▸ REQUIREMENT
Please output the lines from the one with "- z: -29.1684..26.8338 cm" through the end of the data exactly as written, omitting all pictures.

▸ AVAILABLE DATA
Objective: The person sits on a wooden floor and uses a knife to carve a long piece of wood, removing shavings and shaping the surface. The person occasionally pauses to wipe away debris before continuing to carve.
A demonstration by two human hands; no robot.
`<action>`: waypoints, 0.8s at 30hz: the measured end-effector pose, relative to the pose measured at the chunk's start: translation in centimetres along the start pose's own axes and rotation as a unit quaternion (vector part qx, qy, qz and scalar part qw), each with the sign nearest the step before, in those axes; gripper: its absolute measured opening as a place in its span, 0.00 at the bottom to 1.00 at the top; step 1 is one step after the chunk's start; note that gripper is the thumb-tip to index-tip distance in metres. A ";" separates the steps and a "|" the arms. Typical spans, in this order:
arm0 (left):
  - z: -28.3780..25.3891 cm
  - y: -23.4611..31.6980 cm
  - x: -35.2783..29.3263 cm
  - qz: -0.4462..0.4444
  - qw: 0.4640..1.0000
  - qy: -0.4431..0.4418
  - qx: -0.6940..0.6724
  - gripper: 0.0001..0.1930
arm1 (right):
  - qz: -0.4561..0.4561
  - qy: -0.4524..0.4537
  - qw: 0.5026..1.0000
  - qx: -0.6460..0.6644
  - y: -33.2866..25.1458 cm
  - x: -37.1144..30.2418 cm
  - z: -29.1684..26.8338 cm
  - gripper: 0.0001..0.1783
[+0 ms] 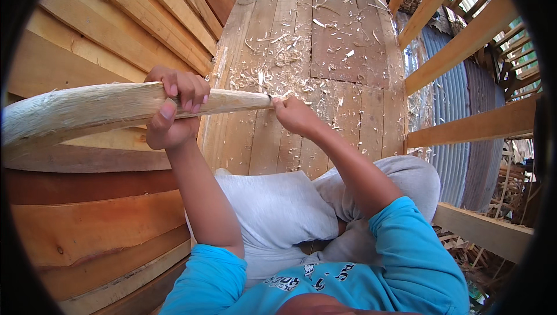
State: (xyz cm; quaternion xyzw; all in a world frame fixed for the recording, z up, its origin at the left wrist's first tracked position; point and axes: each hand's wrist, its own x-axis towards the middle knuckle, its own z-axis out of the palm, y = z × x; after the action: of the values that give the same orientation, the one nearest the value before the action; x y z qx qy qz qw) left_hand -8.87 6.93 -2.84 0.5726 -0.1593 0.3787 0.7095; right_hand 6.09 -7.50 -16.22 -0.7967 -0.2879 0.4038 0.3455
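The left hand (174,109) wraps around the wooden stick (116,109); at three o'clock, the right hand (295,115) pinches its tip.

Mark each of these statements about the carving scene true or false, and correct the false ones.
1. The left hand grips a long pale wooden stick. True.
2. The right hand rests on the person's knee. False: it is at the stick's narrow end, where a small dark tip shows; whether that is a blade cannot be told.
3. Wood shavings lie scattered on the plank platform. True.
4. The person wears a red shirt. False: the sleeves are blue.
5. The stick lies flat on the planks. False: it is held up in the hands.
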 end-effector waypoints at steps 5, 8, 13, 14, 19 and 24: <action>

▸ THE ANSWER
  - z: -29.1684..26.8338 cm
  - gripper: 0.0001..0.1783
[+0 ms] 
State: (xyz cm; quaternion xyzw; all in a world frame fixed for the recording, z up, its origin at the left wrist's first tracked position; point and axes: each hand's wrist, its own x-axis towards the middle knuckle, its own z-axis out of the palm, y = z × x; after the action: of the values that give the same orientation, the one nearest the value before the action; x y z qx qy qz qw) left_hand -8.87 6.93 -2.84 0.5726 -0.1593 0.3787 0.7095; right_hand 6.09 -7.50 -16.22 -0.7967 -0.2879 0.4038 0.3455
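The left hand (174,109) wraps around the wooden stick (116,109); at three o'clock, the right hand (295,115) pinches its tip.

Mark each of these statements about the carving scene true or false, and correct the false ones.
1. The left hand grips a long pale wooden stick. True.
2. The right hand rests on the person's knee. False: it is at the stick's narrow end, where a small dark tip shows; whether that is a blade cannot be told.
3. Wood shavings lie scattered on the plank platform. True.
4. The person wears a red shirt. False: the sleeves are blue.
5. The stick lies flat on the planks. False: it is held up in the hands.
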 end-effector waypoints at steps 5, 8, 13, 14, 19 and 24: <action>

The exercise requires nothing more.